Bakers Arms dates back to late 1680s when it was two cottages. In second half of the 1700s another attached dwelling was built to the east of the pair.
In 1938 the western of the two original cottages was a ruin, the western wall being about 10ft high. The eastern one was only partly habitable and was called Bridge Cottage. Half of the adjoining cottage was used as a pub (presumabky the 1700s newer addition).
Some time after 1938 the whole was rebuilt and the property remained a pub until the late 1950s when it was converted into a private house. The main entrance to the pub was in the rebuilt western wall but this and the entrance to the road are now blocked off.
At the rear of the main house is a sunny courtyard. At the east side of this is a row of 3 small cottages which have been rebuilt. Little is known of their history. One has been converted and used as a holiday let - Wistaria cottage, which will be open for business as soon as we take possession.
The second was the village bakery - hence, presumably, the name. The original bread oven remains as a feature. This cottage (Jasmine cottage) is near fully converted and was used as an office. It will be open for letting as soon as conversion is complete (expected early 2021).
The third cottage has been made weatherproof, but the inside has not been touched, so it is a 'barn' at present.
At the north side of the central courtyard, the ruins of an old skittle alley provide an attractive feature as well as one path through to the garden at the rear.

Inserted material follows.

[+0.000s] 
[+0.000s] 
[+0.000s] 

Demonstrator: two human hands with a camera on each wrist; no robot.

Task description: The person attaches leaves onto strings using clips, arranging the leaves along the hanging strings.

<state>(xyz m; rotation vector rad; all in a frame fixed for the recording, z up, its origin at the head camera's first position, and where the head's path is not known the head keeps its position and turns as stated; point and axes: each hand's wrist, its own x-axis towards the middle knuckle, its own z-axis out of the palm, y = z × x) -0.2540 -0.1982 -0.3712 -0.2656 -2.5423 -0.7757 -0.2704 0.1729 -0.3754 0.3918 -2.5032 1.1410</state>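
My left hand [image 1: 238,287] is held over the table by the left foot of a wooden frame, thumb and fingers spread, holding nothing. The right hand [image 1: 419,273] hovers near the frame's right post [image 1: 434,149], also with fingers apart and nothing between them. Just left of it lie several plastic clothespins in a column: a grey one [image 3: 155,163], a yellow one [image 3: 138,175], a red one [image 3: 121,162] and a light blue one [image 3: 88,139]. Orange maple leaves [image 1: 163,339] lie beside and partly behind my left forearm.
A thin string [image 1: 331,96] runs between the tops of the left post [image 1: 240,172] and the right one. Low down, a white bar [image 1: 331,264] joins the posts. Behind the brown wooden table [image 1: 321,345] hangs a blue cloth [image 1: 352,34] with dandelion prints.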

To the north stretch the gardens nearly 300 metres back from the road, arranged in a series of rooms. The gardens now require a lot of attention, having been little maintained (other than cutting the hedges and mowing the grass) over the past 20 years. These gardens are fully accessible for walking and exploring. Access is via a lawned path or via the ruins of an old skittle alley. Beyond is a private lawn for visitors. Then an area with the river Parrett bordering on the west side. Half way down the garden is a bridge where the river crosses the garden and borders the property on the east side. Cross a bridge to an open area with a small orchard and a spring then at the north end the garden is a lawned, wooded area with an intermittent spring and some splendid trees. This area appears to once have been a quarry for inferior oolite stone (essentially Portland stone) from which is built the house.